The sequence: the primary node's EBS volume experienced elevated latency (an AWS event affecting our AZ). Patroni detected the primary as unhealthy and promoted the synchronous replica to primary. The failover completed in 8 seconds. But when the old primary came back, we discovered that 47 transactions committed in the last 200ms before failover were missing from the new primary.
The cause: we were running with synchronous_commit = on but synchronous_standby_names was empty. This means PostgreSQL waited for the WAL to be flushed to the local disk but did not wait for replication to the standby.
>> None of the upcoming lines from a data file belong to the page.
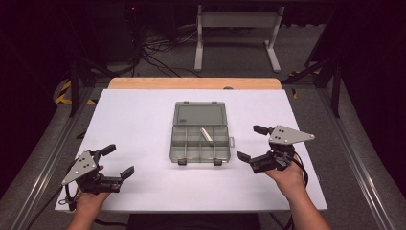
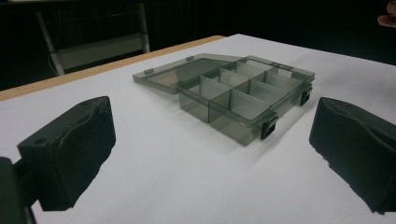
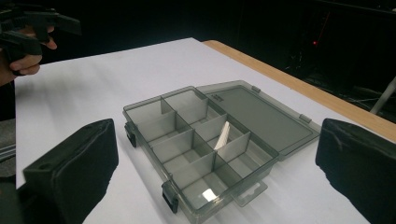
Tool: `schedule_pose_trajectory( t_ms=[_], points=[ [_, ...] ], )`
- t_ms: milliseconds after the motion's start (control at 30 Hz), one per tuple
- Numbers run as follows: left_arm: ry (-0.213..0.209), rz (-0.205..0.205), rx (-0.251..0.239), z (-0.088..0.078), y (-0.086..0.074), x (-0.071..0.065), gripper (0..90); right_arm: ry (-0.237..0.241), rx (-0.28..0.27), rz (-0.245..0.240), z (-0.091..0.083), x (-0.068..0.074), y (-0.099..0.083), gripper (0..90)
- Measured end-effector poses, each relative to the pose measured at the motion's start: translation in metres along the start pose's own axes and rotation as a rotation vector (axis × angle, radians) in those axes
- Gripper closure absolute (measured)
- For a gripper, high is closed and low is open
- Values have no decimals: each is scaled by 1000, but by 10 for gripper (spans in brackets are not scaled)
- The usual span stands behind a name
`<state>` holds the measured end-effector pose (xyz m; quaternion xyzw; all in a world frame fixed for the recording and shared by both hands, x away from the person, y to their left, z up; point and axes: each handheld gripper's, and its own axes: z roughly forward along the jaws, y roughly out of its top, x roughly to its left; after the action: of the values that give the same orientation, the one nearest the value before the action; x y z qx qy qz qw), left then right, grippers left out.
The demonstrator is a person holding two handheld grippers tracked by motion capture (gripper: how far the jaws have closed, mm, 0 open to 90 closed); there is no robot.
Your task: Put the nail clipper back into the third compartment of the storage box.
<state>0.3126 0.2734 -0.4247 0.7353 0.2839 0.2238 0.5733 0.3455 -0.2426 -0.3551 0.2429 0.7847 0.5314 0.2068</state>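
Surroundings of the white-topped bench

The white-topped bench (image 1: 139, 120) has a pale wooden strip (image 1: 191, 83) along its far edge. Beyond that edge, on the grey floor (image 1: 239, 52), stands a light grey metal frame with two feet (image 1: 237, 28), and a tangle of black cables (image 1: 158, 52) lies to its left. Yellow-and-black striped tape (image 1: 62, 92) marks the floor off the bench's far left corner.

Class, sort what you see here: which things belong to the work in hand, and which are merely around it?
Part of the work:
- compartment box, lid open flat
- small white piece in one compartment
- left gripper, open
- right gripper, open

Merely around:
- white table
- metal frame behind
- floor cables
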Motion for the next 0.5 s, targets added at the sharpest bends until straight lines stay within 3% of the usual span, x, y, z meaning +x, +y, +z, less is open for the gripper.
schedule_pose_trajectory(
  t_ms=[267, 500],
  points=[
    [1, -7, -7, 0, 0, 0, 12, -20, -34, -2, -6, 4, -21, 0],
    [0, -5, -12, -1, 0, 0, 11, -11, -96, 14, -9, 8, -39, 0]
  ],
)
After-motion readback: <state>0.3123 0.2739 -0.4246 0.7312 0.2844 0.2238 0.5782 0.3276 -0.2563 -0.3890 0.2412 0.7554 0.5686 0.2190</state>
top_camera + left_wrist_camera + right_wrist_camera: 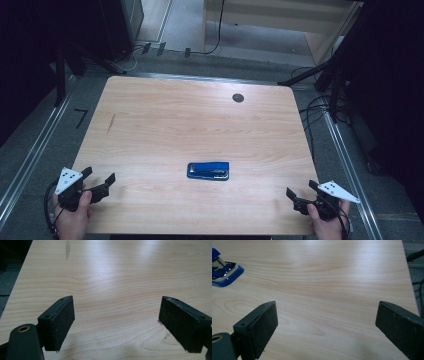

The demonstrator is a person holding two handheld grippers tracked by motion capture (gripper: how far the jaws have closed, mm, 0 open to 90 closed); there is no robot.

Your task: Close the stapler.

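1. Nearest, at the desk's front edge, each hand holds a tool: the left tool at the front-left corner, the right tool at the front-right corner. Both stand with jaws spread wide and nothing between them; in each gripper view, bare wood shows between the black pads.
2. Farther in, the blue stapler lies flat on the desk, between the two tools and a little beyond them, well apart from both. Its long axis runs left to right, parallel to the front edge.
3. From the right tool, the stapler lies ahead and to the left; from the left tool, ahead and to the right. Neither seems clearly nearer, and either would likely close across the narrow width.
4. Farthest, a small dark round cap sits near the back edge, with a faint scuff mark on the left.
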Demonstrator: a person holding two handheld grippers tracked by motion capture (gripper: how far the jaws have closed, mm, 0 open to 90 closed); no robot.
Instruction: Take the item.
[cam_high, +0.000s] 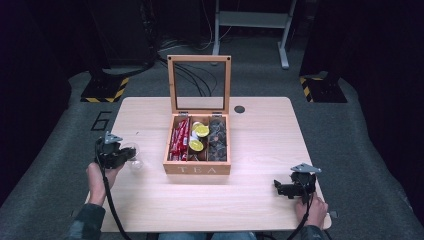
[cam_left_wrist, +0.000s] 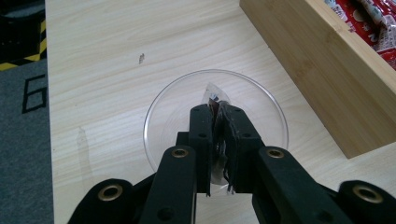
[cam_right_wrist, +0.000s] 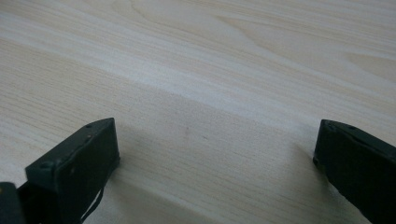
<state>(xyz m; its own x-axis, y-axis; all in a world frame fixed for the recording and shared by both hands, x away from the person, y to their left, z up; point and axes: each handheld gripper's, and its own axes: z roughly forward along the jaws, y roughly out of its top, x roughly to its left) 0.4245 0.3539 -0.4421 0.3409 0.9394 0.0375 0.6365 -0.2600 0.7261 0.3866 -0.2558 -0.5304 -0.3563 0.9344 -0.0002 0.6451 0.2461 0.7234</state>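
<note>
The left gripper (cam_left_wrist: 219, 140) is clamping its two black jaws tight on a small dark packet (cam_left_wrist: 219, 112), a flat, crinkly sachet with a clear foil edge poking up past the tips, and it is hanging directly over a clear glass bowl (cam_left_wrist: 161, 100) that is sitting on the wooden table (cam_left_wrist: 116, 42) just left of the tea box (cam_high: 196, 168). The packet is looking very light and soft, the kind of thing that bends and slips rather than breaks, so it is being pinched across its flat faces near the middle, which seems the sensible hold; a grip at the loose foil edge would likely let it twist or slide out. The bowl, by contrast, is looking smooth, hard and fragile, and I judge it would skid on the tabletop if the jaws knocked its rim. The right gripper (cam_right_wrist: 215, 149) is resting low over bare table near the front right corner, its jaws standing wide apart with nothing between them, well apart from the box. In the high view the tea box is standing at the centre of the table with its glazed lid (cam_high: 199, 85) upright, holding red sachets (cam_high: 178, 139) in the left compartment, yellow-topped pods (cam_high: 199, 136) in the middle and dark packets (cam_high: 217, 140) on the right.
</note>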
The setting that provides zero data loss is:
synchronous_commit = remote_apply
synchronous_standby_names = 'ANY 1 (pg-node-2, pg-node-3)'
The tradeoff: remote_apply adds 1-3ms of commit latency because each transaction waits for at least one replica to apply the WAL. For our workload, this was acceptable. For latency-sensitive workloads, remote_write is a middle ground — it waits for the WAL to be received by the replica's OS but not applied.
Monitoring
We track four critical metrics:
- Replication lag (bytes and seconds): Alert at 100MB or 30 seconds. Lag indicates network issues, slow replicas, or heavy write load.
- Connection pool saturation: PgBouncer's
cl_waitingmetric. Any sustained waiting means the pool is too small or queries are too slow. - Transaction rate: Sudden drops indicate application issues. Sudden spikes may indicate runaway queries or retry storms.
- WAL generation rate: Trending upward means more writes, which affects backup size, replication bandwidth, and storage costs.